A few days later, Johnson took a bus to Philadelphia to live with the family of her children’s father until she had enough money to get a home. She supported herself and her son and daughter by packing onions, waitressing and killing hogs at a slaughterhouse.
Johnson and her husband met in 1984 at a Philadelphia bar. They married the next year. Moved to South Carolina in 1991 and then to Kentucky in 1995, because relatives said they could make a good living laying brick.
It was hard work, but during a recent drive through Louisville neighborhoods, she was proud as she pointed out the homes she helped brick.
‘We finally caught up with you’
Andrew Johnson answered a knock on the door. Two U.S. marshals were looking for his wife but wouldn’t say why.
She wasn’t home and as they turned to leave he heard one of them say, “Let’s go get some hard criminals.’”
Eunice had just come through the front gate and had stopped to water her flowers when she saw the two men walking away from her front door.
They asked if she was Eunice Brown.
Yes, she answered.
“‘You’re under arrest. We finally caught up with you,’” Johnson recalled them saying
All the marshals would tell her husband, a teacher’s assistant at their grandson’s school, was that his wife was going to prison.
He told his grandson then that “Mama” was in the hospital.
Twenty-one days later, Georgia correctional officers showed up at a Louisville jail and placed Johnson in waist-chains and leg irons. Then they took her to South Georgia — via St. Louis, where they picked up several male inmates.
“I didn’t do nothing that bad,” Johnson said when she thought about the shackles.
‘I just want to get my life back’
Andrew learned his wife was gone only when he showed up for a visit at the jail in Lousiville later that day.
She arrived at a Georgia women’s prison in the early morning hours the next day.
Then, 479 days later, on Jan. 12, after Georgia taxpayers had spent almost $33,000 to feed and clothe her, Johnson walked out of the Lee Arrendale State Prison.
She was free.
Wearing prison-issued clothes — pants, a shirt and a jacket — but with no money, Johnson boarded a bus for Kentucky.
Johnson arrived in Louisville around 9 a.m. on Jan. 13, a Friday, and used $2 she begged from a woman at a stop in Nashville to pay bus fare for the rest of the way home.
“I’m so ashamed of myself,” Johnson said.

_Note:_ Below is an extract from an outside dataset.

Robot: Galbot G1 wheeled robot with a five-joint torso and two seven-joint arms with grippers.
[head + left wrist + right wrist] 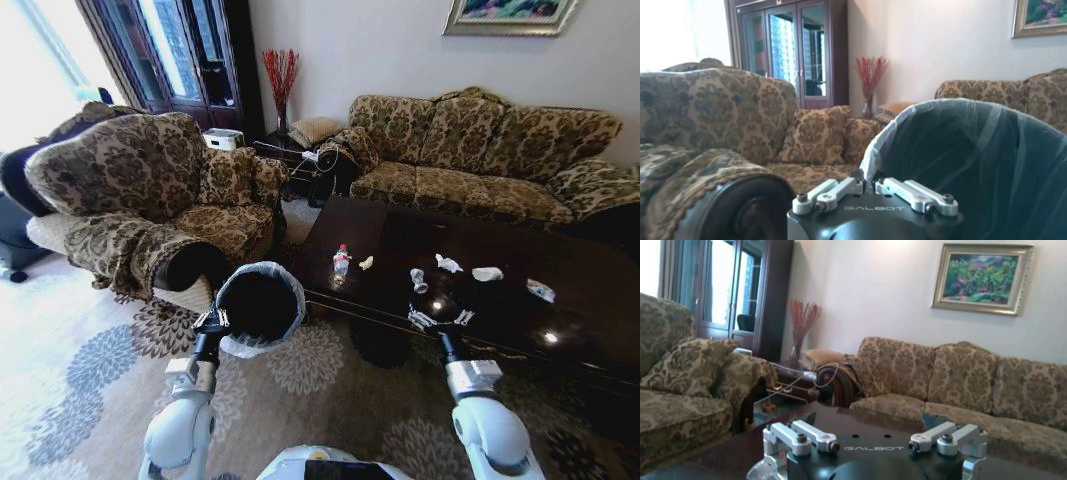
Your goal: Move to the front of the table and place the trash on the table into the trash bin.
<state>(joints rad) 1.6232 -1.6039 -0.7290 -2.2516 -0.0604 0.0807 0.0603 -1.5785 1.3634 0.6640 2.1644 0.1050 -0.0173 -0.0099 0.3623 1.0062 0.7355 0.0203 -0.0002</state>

For dinner her first day home, the Johnsons had pepperoni pizza and then read to her 7-year-old grandson and tucked him in. The next morning, she walked the boy to school.
Johnson finds joy sorting the mail. She spends a lot of time sitting in a recliner, meditating and praying. Johnson says she likes watching cars driving past her house; they could only hear cars from inside the prison.
She has trouble sleeping. Now it’s too quiet. She’s still nervous about going outside. Johnson said she often finds herself “waiting for somebody to call my name. ‘Brown this and Brown that.’”
“I’m still trying to accept I’m home,” Johnson said. “I don’t feel like that person who committed that crime. I just want to get my life back together and move on.”